_WHAT TO WORK ON_:
What you return must be every line from the beginning of the data through the line holding "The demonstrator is", unchanged.
--- INFORMATION PROVIDED Enclosed Below ---
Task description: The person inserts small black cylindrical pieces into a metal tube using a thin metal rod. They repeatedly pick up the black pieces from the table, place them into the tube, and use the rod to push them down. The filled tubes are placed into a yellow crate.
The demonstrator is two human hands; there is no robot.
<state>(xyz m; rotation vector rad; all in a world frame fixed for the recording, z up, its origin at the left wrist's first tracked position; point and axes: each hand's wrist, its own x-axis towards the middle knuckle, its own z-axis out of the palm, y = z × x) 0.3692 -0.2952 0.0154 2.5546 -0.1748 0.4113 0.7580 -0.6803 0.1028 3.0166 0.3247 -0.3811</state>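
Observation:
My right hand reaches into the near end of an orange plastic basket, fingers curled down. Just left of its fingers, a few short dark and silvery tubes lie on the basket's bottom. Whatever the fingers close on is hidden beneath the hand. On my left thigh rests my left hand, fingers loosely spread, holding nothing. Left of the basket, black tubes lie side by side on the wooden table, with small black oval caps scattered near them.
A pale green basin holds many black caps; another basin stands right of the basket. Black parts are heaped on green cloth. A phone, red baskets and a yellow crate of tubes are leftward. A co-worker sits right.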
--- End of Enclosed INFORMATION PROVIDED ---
_RESPONSE TO THE TASK_:
Task description: The person inserts small black cylindrical pieces into a metal tube using a thin metal rod. They repeatedly pick up the black pieces from the table, place them into the tube, and use the rod to push them down. The filled tubes are placed into a yellow crate.
The demonstrator is two human hands; there is no robot.

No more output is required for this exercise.